La Ponk fue para esa época un ejemplo de la impunidad de la que gozaban las autoridades en general (ya sea policía, militar, preceptor o profesor de secundaria). Y de cómo uno, sabiéndose candidato a sufrir se las ingeniaba para no morir.
Igualmente pasa que, a veces la vida da revancha.
Veinticinco años después me senté a la mesa de mi cocina una mañana de sábado e hice (con un lápiz de punta mocha, una regla deformada y una hoja cuadriculada), el proyecto para la reforma de mi casa que fue respetado por los albañiles a rajatabla y que hoy todavía disfruto (aunque seguramente la Ponk me hubiera calificado con un uno).
Y un último detalle: en el último cuaderno del año cometí mi más cruel acto de venganza. Entre las hojas trece y catorce, seguro de que el método de corrección de nuestra profesora no lo detectaría jamás, le puse la palabra “hija” (entre el renglón lleno de las haches), “de remil” entre las jotas y “puta” entre las emes. Fue justicia.
 Autor: Jerónimo Spre, enigmático personaje marplatense, del cual no se conocen antecedentes salvo su inexplicable relación con Krisa Fiodor, el lobo estepario.

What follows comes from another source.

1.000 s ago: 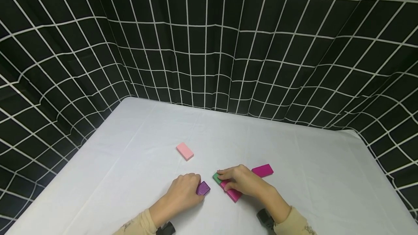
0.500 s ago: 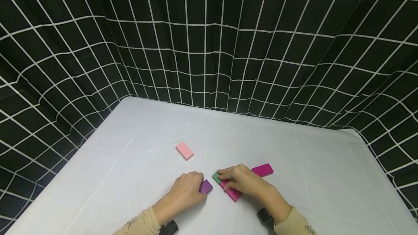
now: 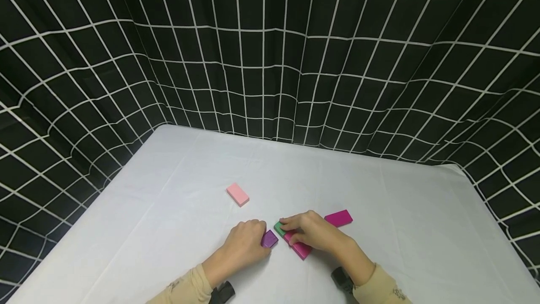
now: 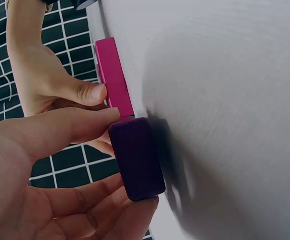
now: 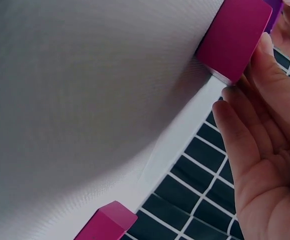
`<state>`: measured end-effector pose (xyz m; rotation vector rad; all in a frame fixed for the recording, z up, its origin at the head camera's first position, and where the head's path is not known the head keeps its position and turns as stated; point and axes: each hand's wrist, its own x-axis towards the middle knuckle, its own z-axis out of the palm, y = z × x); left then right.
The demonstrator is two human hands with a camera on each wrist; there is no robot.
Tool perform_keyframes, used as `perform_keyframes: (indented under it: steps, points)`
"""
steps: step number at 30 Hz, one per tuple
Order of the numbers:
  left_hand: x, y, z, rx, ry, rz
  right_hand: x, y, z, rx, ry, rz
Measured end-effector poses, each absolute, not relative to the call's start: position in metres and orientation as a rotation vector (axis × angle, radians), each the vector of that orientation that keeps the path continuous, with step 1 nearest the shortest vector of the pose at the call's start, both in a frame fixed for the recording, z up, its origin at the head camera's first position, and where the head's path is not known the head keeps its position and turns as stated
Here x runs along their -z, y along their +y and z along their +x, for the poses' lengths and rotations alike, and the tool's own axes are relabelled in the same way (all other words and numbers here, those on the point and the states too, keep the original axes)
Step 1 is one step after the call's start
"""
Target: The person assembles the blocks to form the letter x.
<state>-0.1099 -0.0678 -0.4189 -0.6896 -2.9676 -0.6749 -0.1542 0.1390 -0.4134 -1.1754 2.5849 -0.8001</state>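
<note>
My left hand [image 3: 241,247] pinches a purple block [image 3: 269,239] between thumb and fingers. The block stands close to the table, its dark end face [image 4: 137,160] towards the left wrist camera. Just to the right, my right hand [image 3: 314,232] holds a magenta block [image 3: 301,249], with the thumb on its near left side. A green block [image 3: 279,228] lies end to end against that magenta block, and right fingertips reach over it. In the head view a narrow gap separates the purple block from this pair. The right fingers partly hide both blocks.
A second magenta block [image 3: 339,218] lies beyond the right hand, to the right. Farther back on the left is a light pink block [image 3: 238,194]. A white cloth [image 3: 202,163] covers the table, and a black curtain with white grid lines [image 3: 270,50] hangs behind.
My left hand has slid the purple block a little to the right and away from me, closer to the green and magenta pair. The right hand stays in place.
</note>
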Motion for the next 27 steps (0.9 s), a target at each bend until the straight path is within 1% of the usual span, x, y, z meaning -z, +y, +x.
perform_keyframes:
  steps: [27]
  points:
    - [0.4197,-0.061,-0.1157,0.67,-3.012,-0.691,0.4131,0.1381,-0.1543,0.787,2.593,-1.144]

[1] Pero, como se verá, nada es definitivo salvo la muerte.
[2] Explicaré mejor la situación: los cuadernos de caligrafía eran en esa época de unas veinte hojas. En cada una venía impresa la letra o la palabra a escribir y uno debía llenar tres o cuatro renglones de la misma copiando la tipografía del ejemplo. Las hojas de los cuadernos estaban sujetas con dos ganchos de abrochadora, entonces yo quitaba esos dos ganchos y reemplazaba la primera y última hoja (que como en todo cuaderno de gancho vienen juntas). Finalmente me quedaba un cuaderno rearmado con sólo dos hojas por llenar.